Four months after Biden promised marijuana amnesty, he hasn’t issued one

It’s been more than four months since President Joe Biden announced that he would pardon people convicted of simple marijuana possession under federal or D.C. law. At the time, the Justice Department said it would “expeditiously handle the President’s announcement.” To that end, it said, “the Office of the Pardon Attorney will begin implementing a process to issue certificates of pardon to affected individuals,” which would result in “restoration of political, civil and other rights.” Yet according to the Office of the Pardon Attorney’s website, “Certificate of Pardon applications for simple possession of marijuana are not yet available.”

It’s not clear what the holdup is. I’ve asked the Department of Justice and will update this post when I hear back. But Biden, after reaping political benefits by announcing a pardon a month before the midterm elections, has not actually issued one. He got good press and helped Democrats in the midterms by inspiring voters thinking about drug policy reform. But his promise remained until he did what he asked to do.
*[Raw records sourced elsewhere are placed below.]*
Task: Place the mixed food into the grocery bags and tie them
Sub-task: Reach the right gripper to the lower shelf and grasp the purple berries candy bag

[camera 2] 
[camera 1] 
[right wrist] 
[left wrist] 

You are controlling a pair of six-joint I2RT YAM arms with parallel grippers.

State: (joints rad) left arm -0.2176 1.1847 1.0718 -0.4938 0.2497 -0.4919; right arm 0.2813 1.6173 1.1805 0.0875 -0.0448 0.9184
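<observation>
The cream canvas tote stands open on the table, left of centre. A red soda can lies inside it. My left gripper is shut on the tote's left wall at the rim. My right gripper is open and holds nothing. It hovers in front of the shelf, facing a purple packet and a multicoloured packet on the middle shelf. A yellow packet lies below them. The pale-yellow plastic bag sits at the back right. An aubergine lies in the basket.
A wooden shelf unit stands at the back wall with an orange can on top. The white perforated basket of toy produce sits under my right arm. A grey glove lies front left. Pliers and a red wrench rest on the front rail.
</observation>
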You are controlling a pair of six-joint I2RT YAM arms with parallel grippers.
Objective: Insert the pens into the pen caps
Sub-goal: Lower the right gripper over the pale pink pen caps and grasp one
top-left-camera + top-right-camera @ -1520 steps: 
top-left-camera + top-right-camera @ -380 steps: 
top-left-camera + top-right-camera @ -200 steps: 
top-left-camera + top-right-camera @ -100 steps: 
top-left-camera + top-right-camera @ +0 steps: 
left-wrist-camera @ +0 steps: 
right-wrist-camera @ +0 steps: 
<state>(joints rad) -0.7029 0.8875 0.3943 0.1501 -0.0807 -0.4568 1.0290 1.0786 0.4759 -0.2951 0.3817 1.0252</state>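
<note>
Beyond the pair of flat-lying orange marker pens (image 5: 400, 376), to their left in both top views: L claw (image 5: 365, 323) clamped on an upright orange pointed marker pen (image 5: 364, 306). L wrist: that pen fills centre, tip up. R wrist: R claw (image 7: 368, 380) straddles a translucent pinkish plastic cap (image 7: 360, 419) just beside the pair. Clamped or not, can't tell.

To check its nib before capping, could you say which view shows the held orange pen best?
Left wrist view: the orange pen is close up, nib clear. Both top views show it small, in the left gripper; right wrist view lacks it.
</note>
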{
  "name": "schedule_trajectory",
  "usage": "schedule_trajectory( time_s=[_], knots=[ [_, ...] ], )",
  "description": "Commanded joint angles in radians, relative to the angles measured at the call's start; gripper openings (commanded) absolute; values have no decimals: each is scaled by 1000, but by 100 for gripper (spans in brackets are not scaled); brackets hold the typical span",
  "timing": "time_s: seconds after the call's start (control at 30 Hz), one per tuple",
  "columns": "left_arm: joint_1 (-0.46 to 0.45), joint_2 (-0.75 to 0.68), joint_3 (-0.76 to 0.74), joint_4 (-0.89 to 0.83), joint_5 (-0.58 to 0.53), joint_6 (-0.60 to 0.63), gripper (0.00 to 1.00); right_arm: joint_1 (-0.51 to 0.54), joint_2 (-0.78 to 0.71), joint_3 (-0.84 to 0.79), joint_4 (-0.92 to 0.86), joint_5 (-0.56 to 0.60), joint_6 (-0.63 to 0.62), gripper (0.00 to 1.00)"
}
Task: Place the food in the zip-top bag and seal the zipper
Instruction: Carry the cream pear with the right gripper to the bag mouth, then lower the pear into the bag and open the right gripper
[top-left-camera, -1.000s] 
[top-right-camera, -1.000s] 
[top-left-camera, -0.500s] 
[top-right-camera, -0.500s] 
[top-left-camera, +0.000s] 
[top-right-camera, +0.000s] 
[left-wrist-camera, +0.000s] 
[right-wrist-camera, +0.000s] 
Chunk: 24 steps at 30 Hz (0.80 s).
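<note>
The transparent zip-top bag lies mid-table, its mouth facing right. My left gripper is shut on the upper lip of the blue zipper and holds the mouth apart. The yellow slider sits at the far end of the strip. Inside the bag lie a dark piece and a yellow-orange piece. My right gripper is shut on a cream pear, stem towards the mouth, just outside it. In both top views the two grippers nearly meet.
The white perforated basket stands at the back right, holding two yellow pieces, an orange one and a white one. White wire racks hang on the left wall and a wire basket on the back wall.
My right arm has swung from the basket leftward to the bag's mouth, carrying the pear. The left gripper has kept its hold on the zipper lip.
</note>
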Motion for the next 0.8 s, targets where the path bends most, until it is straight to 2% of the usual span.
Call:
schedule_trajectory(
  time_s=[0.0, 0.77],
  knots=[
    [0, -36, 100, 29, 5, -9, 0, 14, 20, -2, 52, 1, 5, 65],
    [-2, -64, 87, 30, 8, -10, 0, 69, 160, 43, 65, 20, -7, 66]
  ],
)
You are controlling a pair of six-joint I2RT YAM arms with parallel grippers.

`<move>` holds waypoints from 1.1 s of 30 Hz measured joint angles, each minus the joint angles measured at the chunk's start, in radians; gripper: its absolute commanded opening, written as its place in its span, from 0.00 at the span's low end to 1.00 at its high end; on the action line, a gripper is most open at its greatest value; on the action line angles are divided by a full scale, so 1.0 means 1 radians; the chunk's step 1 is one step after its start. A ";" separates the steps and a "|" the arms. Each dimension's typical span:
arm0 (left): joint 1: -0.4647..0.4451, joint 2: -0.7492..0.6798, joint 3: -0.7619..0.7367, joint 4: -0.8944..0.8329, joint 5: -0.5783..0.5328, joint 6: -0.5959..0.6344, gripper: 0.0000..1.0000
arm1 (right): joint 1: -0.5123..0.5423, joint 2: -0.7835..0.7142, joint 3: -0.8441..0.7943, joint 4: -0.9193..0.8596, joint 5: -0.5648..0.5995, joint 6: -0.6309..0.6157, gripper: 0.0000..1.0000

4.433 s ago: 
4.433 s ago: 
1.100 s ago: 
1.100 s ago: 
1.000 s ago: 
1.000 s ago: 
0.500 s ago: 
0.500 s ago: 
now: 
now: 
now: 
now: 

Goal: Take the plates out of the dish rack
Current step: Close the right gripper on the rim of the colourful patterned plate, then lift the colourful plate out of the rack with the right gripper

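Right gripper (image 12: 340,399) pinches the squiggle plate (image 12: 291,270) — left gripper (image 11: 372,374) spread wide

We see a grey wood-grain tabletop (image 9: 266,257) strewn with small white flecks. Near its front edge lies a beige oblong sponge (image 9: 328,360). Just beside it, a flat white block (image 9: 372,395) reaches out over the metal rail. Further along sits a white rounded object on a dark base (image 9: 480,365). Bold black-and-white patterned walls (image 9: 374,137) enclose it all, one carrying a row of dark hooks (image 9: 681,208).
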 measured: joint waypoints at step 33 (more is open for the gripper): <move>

The US Sentencing Commission (USSC) has counted 6,577 US citizens who would be eligible for the clemency that Biden has promised. This analysis includes individuals sentenced from FY 1992 through FY 2021, while Biden’s proclamation applies to any U.S. citizen who “committed a felony possession of marijuana” on or before the date of the proclamation, October 6, 2022. The USSC also identified 1,122 general possession cases involving noncitizens who were lawfully residing in the United States. Within that group, Biden’s announcement is limited to “lawful permanent residents.” All told, the pardons, estimating that Biden could benefit from issuing them to around 10,000 people when cases before and after the period covered by the USSC’s analysis are included.

As forgiving, it’s a big deal. Journalists and activists responded accordingly.

“Biden Pardons Thousands of People Convicted of Federal Marijuana Possession Charges,” said the headline above an NPR report. The The New York Times The headline was similar: “Biden Pardons Thousands Convicted of Marijuana Possession Under Federal Law.” Subhead said Biden’s announcement “represents a fundamental shift in America’s response to drugs, which have been at the center of the clash between culture and policing for more than half a century.” Sixteen drug policy reform groups called it “a great first step,” though they also noted that it “does nothing to address the thousands of federal marijuana inmates currently in federal prisons.”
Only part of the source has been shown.